Killer weeps red, white and blue tears of joy
I am usually not sentimental. I am usually not very nationalistic. Recently both were displayed as I was moved by a return to American dominance. Dominance in a field that seemed to be impossible to NOT be dominated by Americans. The field of competitive eating.
I mean we are the fattest nation; the most gluttonous nation. Shouldn't we also be the fastest to eat anything under the sun? Well, we have not been for six long disappointing years.
The pinnacle of the competitive eating circuit is the Annual Nathan's Hot Dog eating contest in New York. Every year the best of the best come from around the globe to stuff as many hot dogs and buns into their gullet as humanly possible, as fast as possible. The last six years have been won by the same man. A Japanese man named, Takeru Kobayashi. Not only is Kobayashi not American, he is not fat; not even a little chubby.

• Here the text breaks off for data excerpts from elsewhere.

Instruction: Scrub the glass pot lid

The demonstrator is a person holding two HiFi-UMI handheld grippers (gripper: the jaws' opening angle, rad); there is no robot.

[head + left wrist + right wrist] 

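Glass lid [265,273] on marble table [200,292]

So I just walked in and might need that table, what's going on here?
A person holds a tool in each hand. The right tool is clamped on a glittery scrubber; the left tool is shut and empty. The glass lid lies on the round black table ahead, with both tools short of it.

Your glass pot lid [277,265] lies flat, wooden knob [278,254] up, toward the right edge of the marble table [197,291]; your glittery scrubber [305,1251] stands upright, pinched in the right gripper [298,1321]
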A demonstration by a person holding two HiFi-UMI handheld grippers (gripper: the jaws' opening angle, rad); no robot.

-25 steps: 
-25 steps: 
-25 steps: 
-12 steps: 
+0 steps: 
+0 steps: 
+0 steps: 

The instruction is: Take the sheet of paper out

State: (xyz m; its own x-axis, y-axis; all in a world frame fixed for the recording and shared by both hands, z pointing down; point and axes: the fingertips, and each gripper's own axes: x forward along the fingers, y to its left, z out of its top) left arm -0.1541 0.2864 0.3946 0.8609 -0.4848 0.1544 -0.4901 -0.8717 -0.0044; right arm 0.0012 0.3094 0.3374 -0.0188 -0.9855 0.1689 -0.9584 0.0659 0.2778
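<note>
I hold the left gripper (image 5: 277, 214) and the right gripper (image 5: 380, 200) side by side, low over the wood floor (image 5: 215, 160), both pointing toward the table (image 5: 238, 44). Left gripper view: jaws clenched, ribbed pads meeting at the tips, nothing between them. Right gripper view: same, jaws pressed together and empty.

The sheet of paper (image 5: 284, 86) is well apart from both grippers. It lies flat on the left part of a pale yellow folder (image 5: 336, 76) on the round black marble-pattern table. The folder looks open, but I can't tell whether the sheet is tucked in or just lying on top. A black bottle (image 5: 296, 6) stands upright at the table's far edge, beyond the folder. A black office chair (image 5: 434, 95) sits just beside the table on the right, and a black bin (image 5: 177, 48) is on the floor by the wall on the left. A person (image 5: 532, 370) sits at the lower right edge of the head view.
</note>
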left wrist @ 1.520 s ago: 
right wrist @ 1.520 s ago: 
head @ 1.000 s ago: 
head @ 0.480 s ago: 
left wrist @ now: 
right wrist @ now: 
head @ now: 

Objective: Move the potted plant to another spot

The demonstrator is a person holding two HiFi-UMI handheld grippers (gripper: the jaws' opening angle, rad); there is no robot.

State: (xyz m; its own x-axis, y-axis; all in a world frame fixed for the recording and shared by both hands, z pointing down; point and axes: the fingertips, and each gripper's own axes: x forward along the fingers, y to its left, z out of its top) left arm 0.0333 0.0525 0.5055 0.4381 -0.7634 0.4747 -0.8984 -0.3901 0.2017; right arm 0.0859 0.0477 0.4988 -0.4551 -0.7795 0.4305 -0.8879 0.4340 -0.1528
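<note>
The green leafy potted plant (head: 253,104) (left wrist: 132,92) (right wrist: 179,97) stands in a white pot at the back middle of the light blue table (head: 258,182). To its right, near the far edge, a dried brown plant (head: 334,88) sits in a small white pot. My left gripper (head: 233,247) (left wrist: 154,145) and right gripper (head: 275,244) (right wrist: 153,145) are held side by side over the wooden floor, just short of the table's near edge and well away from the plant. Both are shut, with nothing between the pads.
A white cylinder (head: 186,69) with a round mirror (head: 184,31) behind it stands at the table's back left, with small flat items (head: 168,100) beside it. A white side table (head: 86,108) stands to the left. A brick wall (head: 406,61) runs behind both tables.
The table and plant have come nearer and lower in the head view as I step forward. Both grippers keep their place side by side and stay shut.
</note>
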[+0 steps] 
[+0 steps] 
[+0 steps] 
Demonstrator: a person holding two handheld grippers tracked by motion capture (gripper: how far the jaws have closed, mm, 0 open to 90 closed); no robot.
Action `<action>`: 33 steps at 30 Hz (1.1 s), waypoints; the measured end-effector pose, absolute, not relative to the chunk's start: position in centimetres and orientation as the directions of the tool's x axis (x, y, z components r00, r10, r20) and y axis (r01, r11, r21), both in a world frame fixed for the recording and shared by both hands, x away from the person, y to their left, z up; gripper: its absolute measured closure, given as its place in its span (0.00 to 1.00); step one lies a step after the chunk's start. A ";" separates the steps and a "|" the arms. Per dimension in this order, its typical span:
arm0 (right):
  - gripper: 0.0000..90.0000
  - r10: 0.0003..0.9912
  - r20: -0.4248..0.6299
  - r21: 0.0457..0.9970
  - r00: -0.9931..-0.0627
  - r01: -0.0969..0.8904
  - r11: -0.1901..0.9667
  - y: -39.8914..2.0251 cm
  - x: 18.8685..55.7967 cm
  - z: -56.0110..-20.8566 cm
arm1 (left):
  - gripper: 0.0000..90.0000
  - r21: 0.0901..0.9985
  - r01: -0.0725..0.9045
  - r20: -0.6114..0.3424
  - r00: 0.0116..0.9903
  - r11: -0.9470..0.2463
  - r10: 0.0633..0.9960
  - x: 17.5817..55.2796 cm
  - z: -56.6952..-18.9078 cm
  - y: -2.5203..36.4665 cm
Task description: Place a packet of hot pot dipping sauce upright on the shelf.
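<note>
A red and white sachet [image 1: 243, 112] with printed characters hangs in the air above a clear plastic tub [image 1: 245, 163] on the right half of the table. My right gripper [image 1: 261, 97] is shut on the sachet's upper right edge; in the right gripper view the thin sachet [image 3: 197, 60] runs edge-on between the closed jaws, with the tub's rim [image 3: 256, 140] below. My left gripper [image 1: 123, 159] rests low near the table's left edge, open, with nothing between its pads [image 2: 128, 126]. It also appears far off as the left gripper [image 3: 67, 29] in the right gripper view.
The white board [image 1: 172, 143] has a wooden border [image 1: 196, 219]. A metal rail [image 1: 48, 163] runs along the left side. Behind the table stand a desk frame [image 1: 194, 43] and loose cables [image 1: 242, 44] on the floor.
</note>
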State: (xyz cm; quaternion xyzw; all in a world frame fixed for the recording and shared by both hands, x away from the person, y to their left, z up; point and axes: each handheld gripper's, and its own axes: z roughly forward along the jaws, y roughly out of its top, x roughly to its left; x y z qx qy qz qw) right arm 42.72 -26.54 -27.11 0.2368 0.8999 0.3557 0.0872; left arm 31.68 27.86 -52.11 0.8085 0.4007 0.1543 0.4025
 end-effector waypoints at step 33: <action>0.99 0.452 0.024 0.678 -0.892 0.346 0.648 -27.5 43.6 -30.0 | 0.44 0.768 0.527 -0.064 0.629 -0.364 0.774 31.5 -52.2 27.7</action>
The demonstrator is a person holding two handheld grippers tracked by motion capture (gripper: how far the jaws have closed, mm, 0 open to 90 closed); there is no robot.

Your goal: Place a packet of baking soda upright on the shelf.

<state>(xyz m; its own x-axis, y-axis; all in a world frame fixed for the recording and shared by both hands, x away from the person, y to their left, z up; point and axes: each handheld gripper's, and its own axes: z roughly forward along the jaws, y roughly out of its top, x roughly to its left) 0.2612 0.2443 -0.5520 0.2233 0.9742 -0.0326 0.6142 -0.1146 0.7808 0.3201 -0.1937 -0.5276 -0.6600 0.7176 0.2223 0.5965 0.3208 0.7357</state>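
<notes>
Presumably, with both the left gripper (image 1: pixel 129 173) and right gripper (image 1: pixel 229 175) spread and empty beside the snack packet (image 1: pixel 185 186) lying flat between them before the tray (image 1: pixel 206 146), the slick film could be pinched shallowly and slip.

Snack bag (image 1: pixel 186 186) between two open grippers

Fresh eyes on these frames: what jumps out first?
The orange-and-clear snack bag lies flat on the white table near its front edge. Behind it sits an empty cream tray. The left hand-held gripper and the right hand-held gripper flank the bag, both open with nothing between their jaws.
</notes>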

Here is the whole article: American Hot Dog Champion
The least a man can do if he wants to be a great competitive eater is allow himself to get obese. Come on, who wants to celebrate a skinny guy eating a lot? I want to watch a fat guy get fatter. I want to cheer him on while secretly thinking, "What a fat ass, he is going to die any second." Nobody wants to see a skinny guy eat 65 hot dogs in record time then go jogging, unless he is going to get hit by a city bus and have his hot dog laden intestines splattered all over the pavement. Americans definitely want to see that.
Thank you Joey Chestnut for melting my cold, cynical heart on the Fourth of July and making me a proud American again. And thank you for having an extremely American name in the process.